What is my sons relationship to a) my first cousin and b) to her children. And what is my sons relationship to my nieces children.
I keep coming up with the same answer to each of the questions but surely they cant be the same??
No they aren't the same. First thing you should note is that you have different generations so there will be some times removed (as in 2nd cousin 3 times removed). Times removed refers to the number of generations between each person.

Then you have cousins versus nieces so right away you have different relationships.

For example the child of your first cousin is your son's second cousin. 
Your first cousin is your son's first cousin once removed

You could try Steve Morse's Relationship Calculator.  Read his instructions and start entering your terms. Also try this Relationship chart as it may be easier to use.




Tuesday, March 8, 2016

Finding Burial or Death Records in 1855 in Ontario

Norma asked Olive Tree Genealogy about her 2nd great-grandfather who died in Ontario Canada in 1855.
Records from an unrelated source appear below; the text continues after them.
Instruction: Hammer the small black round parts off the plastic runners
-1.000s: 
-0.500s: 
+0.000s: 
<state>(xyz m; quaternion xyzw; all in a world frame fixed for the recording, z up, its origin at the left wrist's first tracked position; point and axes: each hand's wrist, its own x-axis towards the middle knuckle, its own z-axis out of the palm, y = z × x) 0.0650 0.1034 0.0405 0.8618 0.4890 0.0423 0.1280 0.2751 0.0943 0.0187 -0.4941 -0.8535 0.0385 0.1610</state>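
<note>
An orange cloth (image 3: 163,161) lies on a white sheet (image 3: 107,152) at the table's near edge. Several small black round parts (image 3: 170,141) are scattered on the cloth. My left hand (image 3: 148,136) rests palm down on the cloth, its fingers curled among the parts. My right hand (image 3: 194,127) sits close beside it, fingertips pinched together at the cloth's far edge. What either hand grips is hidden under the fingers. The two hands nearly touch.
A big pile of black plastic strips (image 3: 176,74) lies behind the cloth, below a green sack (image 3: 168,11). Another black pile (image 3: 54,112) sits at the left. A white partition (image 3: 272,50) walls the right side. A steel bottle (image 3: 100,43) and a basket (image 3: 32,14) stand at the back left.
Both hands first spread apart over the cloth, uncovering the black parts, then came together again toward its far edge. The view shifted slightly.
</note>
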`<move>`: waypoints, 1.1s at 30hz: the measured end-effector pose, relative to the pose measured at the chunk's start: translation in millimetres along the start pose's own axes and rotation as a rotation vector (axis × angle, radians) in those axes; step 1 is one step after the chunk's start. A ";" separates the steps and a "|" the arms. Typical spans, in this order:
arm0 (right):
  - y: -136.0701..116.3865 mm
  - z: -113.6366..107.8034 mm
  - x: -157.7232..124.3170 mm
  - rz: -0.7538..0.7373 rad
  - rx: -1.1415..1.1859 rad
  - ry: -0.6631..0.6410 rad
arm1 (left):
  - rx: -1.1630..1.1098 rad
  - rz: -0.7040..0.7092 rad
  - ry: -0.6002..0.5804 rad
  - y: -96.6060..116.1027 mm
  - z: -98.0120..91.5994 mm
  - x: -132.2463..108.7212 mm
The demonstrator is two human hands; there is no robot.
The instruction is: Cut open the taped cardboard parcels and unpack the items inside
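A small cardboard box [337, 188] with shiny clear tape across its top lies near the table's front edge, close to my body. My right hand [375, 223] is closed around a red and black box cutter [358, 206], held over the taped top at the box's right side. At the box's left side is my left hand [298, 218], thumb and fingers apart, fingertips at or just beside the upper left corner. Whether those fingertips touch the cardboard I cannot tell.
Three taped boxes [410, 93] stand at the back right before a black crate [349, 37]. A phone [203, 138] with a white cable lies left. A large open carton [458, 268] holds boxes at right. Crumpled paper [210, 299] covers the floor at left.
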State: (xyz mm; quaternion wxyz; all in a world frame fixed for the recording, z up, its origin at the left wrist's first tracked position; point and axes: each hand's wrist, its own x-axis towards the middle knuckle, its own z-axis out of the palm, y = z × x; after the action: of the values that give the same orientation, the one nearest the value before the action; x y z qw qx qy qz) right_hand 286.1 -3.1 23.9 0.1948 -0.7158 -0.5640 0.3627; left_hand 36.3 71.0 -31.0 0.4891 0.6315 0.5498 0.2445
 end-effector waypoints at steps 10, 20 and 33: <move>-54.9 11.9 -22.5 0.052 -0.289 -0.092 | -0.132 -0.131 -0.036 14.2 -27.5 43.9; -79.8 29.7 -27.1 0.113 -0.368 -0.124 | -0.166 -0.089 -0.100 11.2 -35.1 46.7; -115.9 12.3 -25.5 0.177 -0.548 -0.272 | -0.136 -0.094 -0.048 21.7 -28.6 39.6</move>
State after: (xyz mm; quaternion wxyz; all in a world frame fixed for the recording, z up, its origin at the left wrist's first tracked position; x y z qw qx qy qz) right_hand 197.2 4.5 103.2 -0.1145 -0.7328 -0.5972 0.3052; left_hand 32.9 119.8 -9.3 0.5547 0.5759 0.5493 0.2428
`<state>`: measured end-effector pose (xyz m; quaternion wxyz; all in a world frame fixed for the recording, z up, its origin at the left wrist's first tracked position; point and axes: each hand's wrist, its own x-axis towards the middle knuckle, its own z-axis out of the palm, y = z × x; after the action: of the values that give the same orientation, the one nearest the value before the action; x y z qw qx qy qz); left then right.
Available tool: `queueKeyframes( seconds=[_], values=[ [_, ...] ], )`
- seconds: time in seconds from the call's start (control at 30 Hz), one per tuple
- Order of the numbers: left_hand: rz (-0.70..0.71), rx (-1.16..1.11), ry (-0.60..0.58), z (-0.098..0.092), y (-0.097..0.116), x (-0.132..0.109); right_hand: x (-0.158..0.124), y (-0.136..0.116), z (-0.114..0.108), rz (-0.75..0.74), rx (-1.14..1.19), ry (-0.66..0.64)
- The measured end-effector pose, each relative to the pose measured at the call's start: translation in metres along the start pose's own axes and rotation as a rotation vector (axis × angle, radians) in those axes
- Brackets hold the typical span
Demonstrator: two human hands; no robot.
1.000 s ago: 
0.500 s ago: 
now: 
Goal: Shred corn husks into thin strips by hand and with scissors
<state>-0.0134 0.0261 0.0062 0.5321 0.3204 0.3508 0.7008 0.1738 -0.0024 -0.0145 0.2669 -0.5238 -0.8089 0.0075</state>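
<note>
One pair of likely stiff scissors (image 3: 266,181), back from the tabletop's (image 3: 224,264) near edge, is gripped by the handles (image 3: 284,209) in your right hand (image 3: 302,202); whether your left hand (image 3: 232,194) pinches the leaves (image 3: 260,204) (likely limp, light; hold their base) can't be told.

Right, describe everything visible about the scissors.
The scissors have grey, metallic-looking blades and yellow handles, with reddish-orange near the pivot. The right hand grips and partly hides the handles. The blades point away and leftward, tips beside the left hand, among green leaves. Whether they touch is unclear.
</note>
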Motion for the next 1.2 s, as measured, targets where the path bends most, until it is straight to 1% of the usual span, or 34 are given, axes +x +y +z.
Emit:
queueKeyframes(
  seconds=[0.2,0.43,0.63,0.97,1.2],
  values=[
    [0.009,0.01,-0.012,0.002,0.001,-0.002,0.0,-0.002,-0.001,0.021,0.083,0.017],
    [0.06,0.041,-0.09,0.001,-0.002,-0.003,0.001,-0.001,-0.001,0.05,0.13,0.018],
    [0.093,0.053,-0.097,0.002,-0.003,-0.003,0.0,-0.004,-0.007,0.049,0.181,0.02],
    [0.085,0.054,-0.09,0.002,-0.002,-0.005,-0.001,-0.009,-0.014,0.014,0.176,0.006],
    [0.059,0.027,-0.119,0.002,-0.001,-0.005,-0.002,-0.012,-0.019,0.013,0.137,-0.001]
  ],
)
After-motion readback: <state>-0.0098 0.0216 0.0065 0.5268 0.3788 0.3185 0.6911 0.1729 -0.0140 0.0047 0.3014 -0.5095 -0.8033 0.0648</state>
I have not been able to find death record and/or obituaries for my 2nd great-grandfather and his eldest son, John Bergey.
 
Henry S Bergey, wife Elizabeth Clemmer, and their first three children moved to Waterloo County around 1848. Three daughters were born between 1849 and 1854 in Waterloo.
 
My curiosity is about cause of death of both father, Henry S. Bergey, d. 17 Feb. 1855 and eldest son, John Bergey, d. 21 February 1855.
Olive Tree Genealogy answer:

Norma, vital records were not kept in Ontario before 1869. That means that deaths in 1855 should be sought in local church burial records and cemetery records. However, even if found, the cause of death is unlikely to be recorded.  

You might be well advised to check local newspapers of the time (if there are any to be found) to see if you can find a death notice. But don't overlook finding out what diseases might have been happening in February 1855. Perhaps there was a cholera or diptheria outbreak, and this would likely have been noted in a newspaper.